One bad guy, improbably named Nino (Ron Perlman), has got hold of some money belonging to the Philly mob, partly for investment purposes and partly out of revenge for their having called him a kike to his face. Another bad guy named Bernie (Albert Brooks) is both Nino’s henchman and an investor in the driver’s prospective career as a race car driver. Coincidentally, Standard is the patsy — along with Blanche (Christina Hendricks) — in a staged robbery by yet another bad guy named Cook (James Biberi) with connections to Nino and Bernie. But how they got the money, what, exactly, the faux robbery is meant to accomplish or what the connection may be between these various bad guys, both on and off screen, is not spelled out. Clearly, Mr Refn and his screenwriter, Hossein Amini (adapting a novel by James Sallis) don’t hold with the Occamist principle that entities must not be multiplied unnecessarily.

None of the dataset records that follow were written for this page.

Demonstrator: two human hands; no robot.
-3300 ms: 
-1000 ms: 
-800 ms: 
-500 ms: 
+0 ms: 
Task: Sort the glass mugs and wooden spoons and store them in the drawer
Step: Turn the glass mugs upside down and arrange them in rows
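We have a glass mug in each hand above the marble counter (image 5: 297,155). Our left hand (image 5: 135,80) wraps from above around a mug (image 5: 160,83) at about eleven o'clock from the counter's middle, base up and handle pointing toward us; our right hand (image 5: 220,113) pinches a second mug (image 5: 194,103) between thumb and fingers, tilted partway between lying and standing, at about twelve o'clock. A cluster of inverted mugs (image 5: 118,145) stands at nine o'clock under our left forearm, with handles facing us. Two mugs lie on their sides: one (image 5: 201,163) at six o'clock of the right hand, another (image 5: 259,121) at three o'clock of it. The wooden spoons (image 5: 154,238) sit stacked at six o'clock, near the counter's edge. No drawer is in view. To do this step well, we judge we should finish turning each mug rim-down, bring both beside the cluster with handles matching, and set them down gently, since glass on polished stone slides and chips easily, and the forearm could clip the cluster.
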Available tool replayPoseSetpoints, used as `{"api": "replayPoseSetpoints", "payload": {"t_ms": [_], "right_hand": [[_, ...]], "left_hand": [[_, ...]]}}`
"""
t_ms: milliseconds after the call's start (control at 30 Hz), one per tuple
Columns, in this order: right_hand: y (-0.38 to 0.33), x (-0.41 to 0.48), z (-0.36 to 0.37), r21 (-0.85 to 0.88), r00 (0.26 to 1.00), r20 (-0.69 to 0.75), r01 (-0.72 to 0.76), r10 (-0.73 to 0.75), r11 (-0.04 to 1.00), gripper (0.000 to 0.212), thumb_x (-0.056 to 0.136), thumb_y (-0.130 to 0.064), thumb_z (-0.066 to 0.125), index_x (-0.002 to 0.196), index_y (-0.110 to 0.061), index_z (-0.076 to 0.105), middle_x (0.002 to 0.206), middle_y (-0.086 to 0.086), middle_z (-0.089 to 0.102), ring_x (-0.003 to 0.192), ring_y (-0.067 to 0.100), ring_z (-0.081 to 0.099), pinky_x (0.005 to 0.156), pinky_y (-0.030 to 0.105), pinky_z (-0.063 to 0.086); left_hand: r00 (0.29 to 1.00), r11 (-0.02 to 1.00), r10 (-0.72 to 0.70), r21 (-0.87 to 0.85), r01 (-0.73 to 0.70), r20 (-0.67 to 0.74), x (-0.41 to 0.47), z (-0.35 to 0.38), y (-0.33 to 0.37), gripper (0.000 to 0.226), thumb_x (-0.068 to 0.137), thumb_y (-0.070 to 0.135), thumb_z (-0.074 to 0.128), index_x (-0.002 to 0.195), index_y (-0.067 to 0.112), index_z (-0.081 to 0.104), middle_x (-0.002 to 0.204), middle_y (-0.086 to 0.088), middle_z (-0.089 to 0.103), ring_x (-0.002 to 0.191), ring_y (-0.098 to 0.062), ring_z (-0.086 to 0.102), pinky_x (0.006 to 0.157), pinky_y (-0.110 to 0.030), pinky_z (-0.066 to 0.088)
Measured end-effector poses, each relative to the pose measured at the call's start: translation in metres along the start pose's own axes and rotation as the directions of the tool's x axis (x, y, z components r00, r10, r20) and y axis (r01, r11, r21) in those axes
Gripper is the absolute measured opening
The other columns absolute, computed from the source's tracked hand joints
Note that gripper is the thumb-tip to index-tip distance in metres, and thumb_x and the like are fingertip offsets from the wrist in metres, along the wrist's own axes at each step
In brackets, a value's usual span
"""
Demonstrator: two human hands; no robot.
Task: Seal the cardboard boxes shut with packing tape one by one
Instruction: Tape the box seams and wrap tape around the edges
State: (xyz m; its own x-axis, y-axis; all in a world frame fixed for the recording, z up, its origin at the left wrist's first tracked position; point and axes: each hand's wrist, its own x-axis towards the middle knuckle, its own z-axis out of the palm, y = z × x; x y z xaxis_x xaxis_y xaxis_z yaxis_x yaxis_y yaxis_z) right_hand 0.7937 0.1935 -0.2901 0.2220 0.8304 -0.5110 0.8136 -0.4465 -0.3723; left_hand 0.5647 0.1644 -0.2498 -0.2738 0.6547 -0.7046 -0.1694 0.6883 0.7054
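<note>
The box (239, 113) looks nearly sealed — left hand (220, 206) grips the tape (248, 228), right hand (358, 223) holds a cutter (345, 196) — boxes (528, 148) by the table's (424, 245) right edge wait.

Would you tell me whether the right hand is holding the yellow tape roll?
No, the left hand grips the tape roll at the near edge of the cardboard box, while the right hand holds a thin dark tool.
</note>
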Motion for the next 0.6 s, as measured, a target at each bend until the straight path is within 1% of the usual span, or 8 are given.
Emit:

The bad guys are not there for the sake of their own incomprehensible criminal enterprise, however, but only to provide a series of progressively more dangerous challenges to our cool, nameless hero and his car in their quest to save the pretty neighbor and her adorable child from even more shadowy evil-doers. The film itself, in other words, is a bit of a staged robbery in which we are the patsies, though we are used by now to being told by Hollywood that we don’t need to trouble ourselves anymore with plausible real-world explanations for what is happening on-screen. It’s not supposed to be like the real world, silly. That’s why the director has taken such trouble to make it look like a movie. The cinéphile doesn’t mind this, of course, since movies and, therefore, movies about movies are his thing. Increasingly, they are everybody’s thing, though they’re still not mine.